Control of junB and extracellular matrix protein expression by transforming growth factor-β1 is independent of simian virus 40 T antigen-sensitive growth-inhibitory events Journal Article


Authors: Laiho, M.; Rönnstrand, L.; Heino, J.; Decaprio, J. A.; Ludlow, J. W.; Livingston, D. M.; Massagué, J.
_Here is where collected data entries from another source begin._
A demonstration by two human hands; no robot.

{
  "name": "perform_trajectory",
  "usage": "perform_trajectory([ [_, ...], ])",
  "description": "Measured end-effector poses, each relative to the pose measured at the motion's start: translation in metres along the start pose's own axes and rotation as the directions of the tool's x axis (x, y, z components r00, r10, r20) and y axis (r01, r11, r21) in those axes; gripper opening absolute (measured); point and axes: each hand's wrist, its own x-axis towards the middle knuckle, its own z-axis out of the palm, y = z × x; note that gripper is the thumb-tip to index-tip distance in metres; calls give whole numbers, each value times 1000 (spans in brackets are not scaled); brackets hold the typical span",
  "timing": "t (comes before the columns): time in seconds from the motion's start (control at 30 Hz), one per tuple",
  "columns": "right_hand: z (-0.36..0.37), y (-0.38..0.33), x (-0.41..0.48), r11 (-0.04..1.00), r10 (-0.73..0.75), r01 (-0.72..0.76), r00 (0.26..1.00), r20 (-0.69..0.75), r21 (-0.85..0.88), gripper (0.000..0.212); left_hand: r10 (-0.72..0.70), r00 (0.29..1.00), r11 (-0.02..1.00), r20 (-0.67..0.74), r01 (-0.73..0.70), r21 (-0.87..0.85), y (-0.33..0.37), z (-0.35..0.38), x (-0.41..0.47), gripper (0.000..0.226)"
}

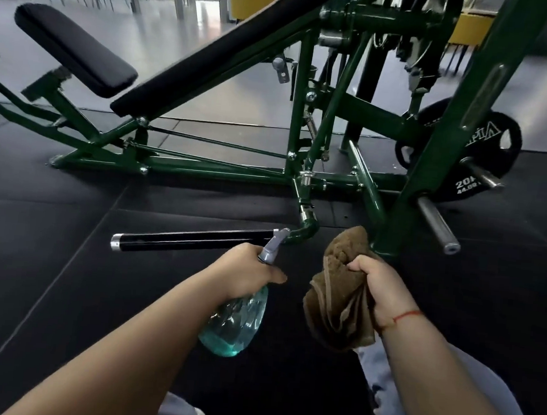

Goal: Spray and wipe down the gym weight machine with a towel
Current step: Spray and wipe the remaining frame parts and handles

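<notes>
Left hand (247,270) grips the teal spray bottle (235,322) by its neck, right hand (379,286) clutches the brown towel (337,294) just beside the green machine (301,173) frame's base.

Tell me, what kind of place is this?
Probably a gym: there is a green weight machine with a black padded bench, a round weight plate on its peg, and dark rubber floor mats.

Left: I saw the teal plastic spray bottle (237,319) before the black handle bar (191,239).
Right: the brown cloth towel (337,294) sat just beside the green steel upright (432,174).
</notes>
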Motion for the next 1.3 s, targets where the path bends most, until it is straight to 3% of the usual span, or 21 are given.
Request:
perform_trajectory([
  [0.2, 14, -13, 4, 979, -151, 145, 988, -32, -145, 31, -14, 1000, 993, -21, 17, 114, -5, 1, 24, 28],
  [0.3, 28, -14, 6, 886, -320, 292, 947, -21, -361, 48, 13, 1000, 992, 5, -13, 129, -6, -1, 30, 27],
  [0.37, 44, -8, 9, 694, -501, 430, 865, 43, -577, 58, 43, 999, 996, 1, -43, 78, -6, -6, 33, 23],
  [0.43, 64, 5, 12, 432, -637, 570, 741, 211, -698, 58, 82, 995, 997, -53, -82, 15, -6, -14, 31, 17],
  [0.5, 84, 17, 18, 210, -660, 608, 666, 348, -766, 58, 121, 985, 991, -122, -126, -33, -10, -24, 29, 15],
  [0.53, 92, 18, 24, 153, -665, 598, 651, 366, -786, 57, 140, 978, 988, -153, -148, -39, -13, -28, 28, 15],
  [0.57, 97, 12, 30, 156, -668, 571, 662, 340, -806, 53, 159, 971, 985, -181, -168, -31, -15, -31, 27, 16],
  [0.67, 108, -18, 60, 333, -599, 443, 781, 176, -832, 28, 197, 956, 980, -219, -199, 12, -24, -37, 28, 17],
  [0.7, 112, -29, 69, 335, -573, 403, 805, 156, -851, 21, 198, 955, 980, -220, -199, 17, -26, -38, 29, 17],
  [0.87, 122, -56, 95, 318, -454, 352, 872, 184, -880, 19, 163, 972, 986, -170, -165, 1, -29, -38, 32, 15],
  [1.0, 112, -62, 94, 486, -360, 358, 913, 191, -797, 19, 148, 978, 989, -149, -146, 23, -25, -40, 34, 14],
  [1.07, 107, -53, 85, 506, -394, 397, 896, 204, -766, 16, 144, 977, 990, -158, -140, 31, -23, -41, 33, 13],
  [1.2, 106, -16, 59, 313, -590, 523, 761, 269, -793, 11, 138, 972, 990, -188, -132, 48, -21, -40, 34, 15],
  [1.3, 110, 4, 42, 355, -673, 542, 714, 194, -762, 14, 136, 969, 990, -208, -127, 55, -19, -38, 34, 16],
])
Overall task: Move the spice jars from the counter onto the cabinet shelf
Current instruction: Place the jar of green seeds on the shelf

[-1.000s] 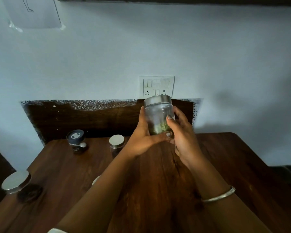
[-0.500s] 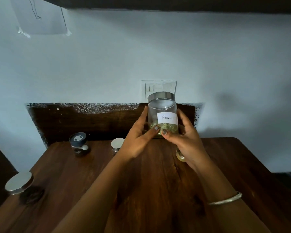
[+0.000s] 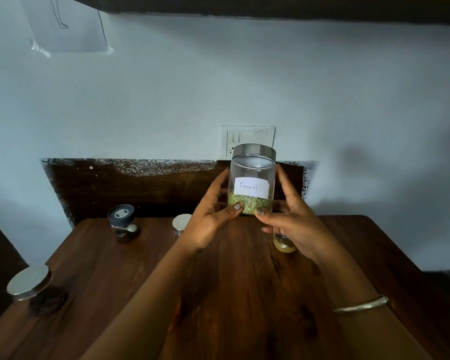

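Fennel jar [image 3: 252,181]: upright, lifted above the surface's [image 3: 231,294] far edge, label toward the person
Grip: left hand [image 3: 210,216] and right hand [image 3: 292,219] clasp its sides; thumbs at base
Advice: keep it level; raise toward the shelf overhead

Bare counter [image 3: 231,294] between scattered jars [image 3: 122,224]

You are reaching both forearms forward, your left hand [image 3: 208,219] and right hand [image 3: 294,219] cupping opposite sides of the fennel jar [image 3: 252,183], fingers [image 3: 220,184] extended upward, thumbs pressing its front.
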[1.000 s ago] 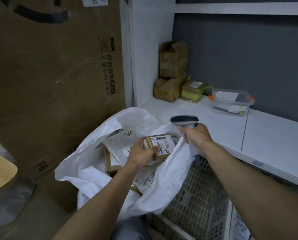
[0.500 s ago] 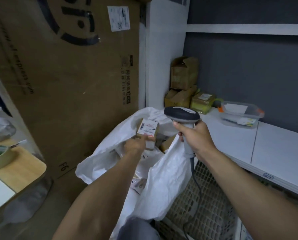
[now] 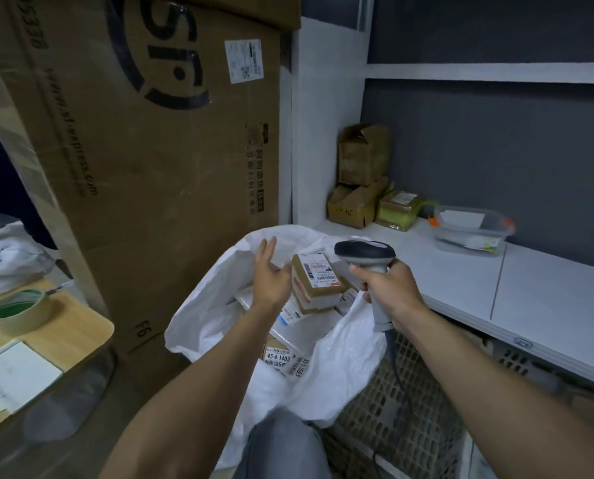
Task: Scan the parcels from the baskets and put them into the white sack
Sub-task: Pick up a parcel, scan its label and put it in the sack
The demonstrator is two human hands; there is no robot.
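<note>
Right at the middle of the frame, a small brown cardboard parcel with a white barcode label [image 3: 315, 284] lies tilted on top of the pile inside the white plastic sack [image 3: 340, 364]. Other labelled parcels [image 3: 281, 357] show beneath it, lower in the sack's open mouth. The left hand [image 3: 269, 275] hovers over the opening just left of that parcel, fingers straight and spread, holding nothing; whether its thumb touches the box, I cannot tell. Just right of the parcel, the right hand [image 3: 391, 288] is wrapped round the handle of a grey handheld barcode scanner with a dark head [image 3: 365, 252], head tipped toward the sack, its cable running down out of the fist.

Below the scanner, at the lower right of the frame, a beige perforated plastic basket [image 3: 392, 423] stands beside the sack, under the edge of a long white worktop [image 3: 548, 302]. On that worktop, at the right of the frame, sits a clear plastic tub with orange clips [image 3: 470, 229], and in the corner by the wall stand stacked worn cardboard boxes [image 3: 363, 160]. A huge brown shipping carton with black print [image 3: 133, 160] fills the upper left behind the sack. At the lower left, a roll of tan packing tape [image 3: 20, 311] rests on a small wooden worktop [image 3: 81, 335].
</note>
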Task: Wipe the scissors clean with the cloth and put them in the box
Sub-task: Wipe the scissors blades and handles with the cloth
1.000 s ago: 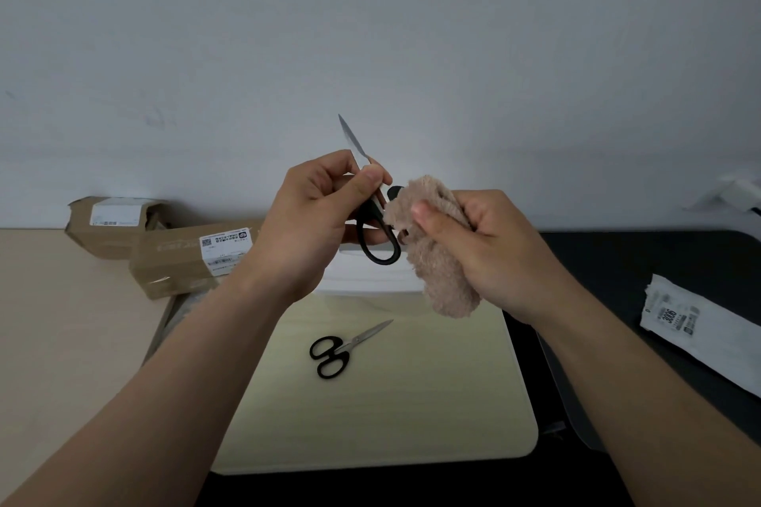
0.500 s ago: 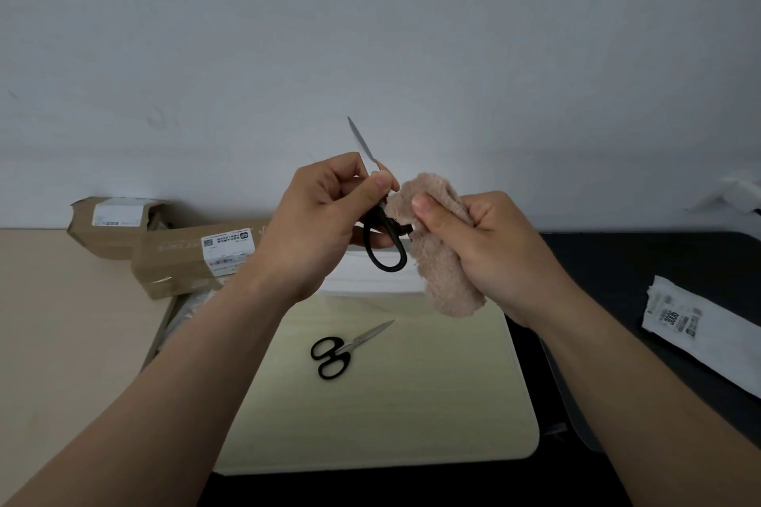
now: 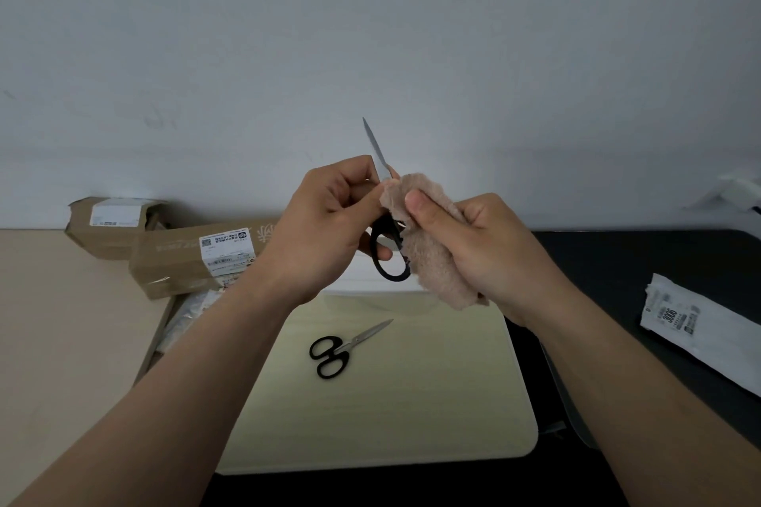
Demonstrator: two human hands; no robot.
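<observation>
Both hands are up in front of the wall, working close together. The left hand (image 3: 325, 226) is curled tight around a pair of black-handled scissors (image 3: 385, 235), pinching them near the pivot, with the silver blade poking up and slightly left above the knuckles and one black handle loop hanging below the fingers. The right hand (image 3: 482, 247) is closed on a bunched tan cloth (image 3: 428, 255), thumb pressed flat on top, and the cloth is pushed right up against the scissors where blade meets handle, covering that part. The cloth's loose end droops below the right palm. Down on the pale board (image 3: 412, 403) lying on the surface, a second pair of scissors (image 3: 344, 348) rests flat, black loops toward the camera and closed blades pointing up and right, well apart from both hands. Behind the left forearm sit two brown cardboard boxes (image 3: 185, 259) with white labels, one leaning across in front of the other. Over on the right, a white printed packet (image 3: 696, 333) lies on the dark part of the surface (image 3: 642, 259).
</observation>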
Article Title: Control of junB and extracellular matrix protein expression by transforming growth factor-β1 is independent of simian virus 40 T antigen-sensitive growth-inhibitory events
Abstract: Treatment of Mv1Lu mink lung epithelial cells with transforming growth factor-β1 (TGF-β1) prevents phosphorylation of the retinoblastoma susceptibility gene product, RB, in late G1 phase of the cell cycle, which is thought to retain RB in a growth-suppressive state. This effect is paralleled by cell cycle arrest in late G1 (M. Laiho, J. A. DeCaprio, J. W. Ludlow, D. M. Livingston, and J. Massagué, Cell 62:175-185, 1990). Arrest can be prevented by expression of simian virus 40 T antigen, which binds to underphosphorylated RB, presumably blocking its growth-suppressive activity. The response of cells to TGF-β1, however, is complex and includes changes in the levels of expression of genes encoding nuclear transcription factors and extracellular matrix components. To define the relationships among various components of the TGF-β1 response, we have investigated the effect of TGF-β1 on cells whose growth-inhibitory response to this factor is prevented by T antigen. TGF-β1 addition to exponentially growing Mv1Lu cells increased the levels of junB mRNA and of three extracellular matrix proteins: plasminogen activator inhibitor-1, fibronectin, and thrombospondin. Kinetically, the effects on junB and plasminogen activator inhibitor-1 expression occurred faster (half-maximal at 1 to 2 h) than the effects on fibronectin and thrombospondin expression (half-maximal at 6 to 10 h). These effects either preceded or overlapped, respectively, the withdrawal of Mv1Lu cells from the cell cycle. Expression of a transfected T-antigen gene in Mv1Lu cells, however, did not prevent any of these responses to TGF-β1. The results indicate that TGF-β1-stimulated expression of junB and extracellular matrix proteins in Mv1Lu cells can occur independently of the T-antigen-sensitive events that lead to growth arrest.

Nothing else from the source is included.